You must add '/login_check' to access_control
access_control:
- { path: ^/login, roles: IS_AUTHENTICATED_ANONYMOUSLY }
- { path: ^/login_check, roles: IS_AUTHENTICATED_ANONYMOUSLY }
- { path: ^/admin, roles: ROLE_ADMIN }
Or that
access_control:
- { path: ^/login$, roles: IS_AUTHENTICATED_ANONYMOUSLY }
- { path: ^/admin, roles: ROLE_ADMIN }
I have a custom user provider, following the guide in:
http://symfony.com/doc/current/cookbook/security/custom_provider.html
All is working without errors, but I don't manage to access the restricted zone.
In my UserProvider class, I set $roles var to have array("ROLE_USER") and that's the permission I need to access route app/list, but when I go to app/list, Symfony redirects me to login again and again.
I've seen the debug toolbar and it results:
Username anon.
Authenticated? yes
Roles { }
Token class Symfony\Component\Security\Core\Authentication\Token\AnonymousToken
My security.yml file is:
security:
firewalls:
secured_area:
pattern: ^/
anonymous: ~
form_login: ~
http_basic:
realm: "Secured Demo Area"
form_login:
provider: webservice
login_path: login
check_path: login_check
always_use_default_target_path: true
default_target_path: listado_actas
logout:
path: logout
target: login
role_hierarchy:
ROLE_ADMIN: ROLE_USER
ROLE_SUPER_ADMIN: [ROLE_ADMIN, ROLE_ALLOWED_TO_SWITCH]
access_control:
- { path: ^/login, roles: IS_AUTHENTICATED_ANONYMOUSLY }
- { path: ^/, roles: IS_AUTHENTICATED_ANONYMOUSLY }
providers:
webservice:
id: webservice_user_provider
encoders:
Symfony\Component\Security\Core\User\User: plaintext
Actas\Gestion\UserBundle\Security\User\WebServiceUser:
id: my.encoder.service
My UserProvider class looks like the following. I just call an XML service that gives me a TOKEN that I will store in my UserClass:
public function loadUserByUsername($username)
{
$salt = "";
$roles = "";
// make a call to your webservice here
$password = $this->request->get('_password');
$xml_interface = new XMLInterfaceBundle();
$token = $xml_interface->requestLogin($username, $password);
if (strlen($token) > 10) {
$roles = array("ROLE_USER");
$salt = "";
return new WebserviceUser($username, $password, $salt, $roles, $token);
}
throw new UsernameNotFoundException(sprintf('Username "%s" does not exist.', $username));
}
This is my UserObject in DaoAuthenticationProvider::checkAuthentication()

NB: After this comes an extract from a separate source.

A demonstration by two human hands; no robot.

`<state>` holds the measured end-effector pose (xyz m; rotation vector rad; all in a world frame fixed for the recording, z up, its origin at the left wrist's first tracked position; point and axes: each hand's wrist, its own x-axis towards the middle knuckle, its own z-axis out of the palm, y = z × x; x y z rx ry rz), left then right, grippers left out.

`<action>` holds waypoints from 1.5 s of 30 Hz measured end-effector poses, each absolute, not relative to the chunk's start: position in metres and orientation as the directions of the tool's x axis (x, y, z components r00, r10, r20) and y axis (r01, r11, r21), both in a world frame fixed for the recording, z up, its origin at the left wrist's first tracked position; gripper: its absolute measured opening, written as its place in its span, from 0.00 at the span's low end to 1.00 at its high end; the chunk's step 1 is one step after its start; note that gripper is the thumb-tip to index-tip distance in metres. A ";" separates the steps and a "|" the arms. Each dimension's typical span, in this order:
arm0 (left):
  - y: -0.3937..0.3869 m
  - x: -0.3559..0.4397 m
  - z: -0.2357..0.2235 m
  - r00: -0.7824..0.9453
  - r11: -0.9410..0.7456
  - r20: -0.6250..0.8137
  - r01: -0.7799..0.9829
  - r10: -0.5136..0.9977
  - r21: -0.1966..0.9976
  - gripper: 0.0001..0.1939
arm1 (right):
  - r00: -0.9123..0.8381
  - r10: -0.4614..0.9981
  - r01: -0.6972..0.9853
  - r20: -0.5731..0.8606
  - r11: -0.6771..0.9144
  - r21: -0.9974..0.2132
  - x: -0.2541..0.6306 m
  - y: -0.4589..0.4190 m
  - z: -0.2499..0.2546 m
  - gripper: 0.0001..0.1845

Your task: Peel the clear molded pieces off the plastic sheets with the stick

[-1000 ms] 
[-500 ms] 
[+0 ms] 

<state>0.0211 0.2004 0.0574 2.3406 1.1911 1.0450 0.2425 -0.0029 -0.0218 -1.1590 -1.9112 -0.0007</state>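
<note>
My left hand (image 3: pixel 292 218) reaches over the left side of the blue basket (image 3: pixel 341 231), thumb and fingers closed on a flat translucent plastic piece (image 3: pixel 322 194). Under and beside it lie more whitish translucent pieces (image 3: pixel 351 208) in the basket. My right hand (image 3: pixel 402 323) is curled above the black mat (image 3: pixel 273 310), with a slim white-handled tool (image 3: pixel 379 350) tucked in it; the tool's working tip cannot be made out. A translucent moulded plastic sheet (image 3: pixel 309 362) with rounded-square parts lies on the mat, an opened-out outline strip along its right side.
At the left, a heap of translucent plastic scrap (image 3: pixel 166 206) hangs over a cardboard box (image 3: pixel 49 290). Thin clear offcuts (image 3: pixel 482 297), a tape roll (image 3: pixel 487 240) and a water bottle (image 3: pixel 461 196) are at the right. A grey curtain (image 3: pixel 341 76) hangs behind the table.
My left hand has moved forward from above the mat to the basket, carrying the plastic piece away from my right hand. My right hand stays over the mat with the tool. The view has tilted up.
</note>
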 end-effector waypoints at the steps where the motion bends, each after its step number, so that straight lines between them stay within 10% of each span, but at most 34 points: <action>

Actas\Gestion\UserBundle\Security\User\WebserviceUser Object
(
[username:Actas\Gestion\UserBundle\Security\User\WebserviceUser:private] => 44886706X
[password:Actas\Gestion\UserBundle\Security\User\WebserviceUser:private] => 44886706XkCrDP
[salt:Actas\Gestion\UserBundle\Security\User\WebserviceUser:private] =>
[roles:Actas\Gestion\UserBundle\Security\User\WebserviceUser:private] => Array
(
[0] => ROLE_ADMIN
)
[my_token:Actas\Gestion\UserBundle\Security\User\WebserviceUser:private] =>
)
This is my routing.yml:
xml_interface:
resource: "#XMLInterfaceBundle/Resources/config/routing.yml"
prefix: /
actas:
resource: "#ActasBundle/Resources/config/routing.yml"
prefix: /
login:
pattern: /login
defaults: { _controller: UserBundle:Default:login }
login_check:
pattern: /login_check
logout:
pattern: /logout
Just try to set the Role_hierarchy as following:
security:
role_hierarchy:
ROLE_ADMIN: ROLE_USER
ROLE_SUPER_ADMIN: [ROLE_ADMIN, ROLE_ALLOWED_TO_SWITCH]
Don't forget to set the role of your User object as ROLE_ADMIN, for example, in order to match the role_hierarchy.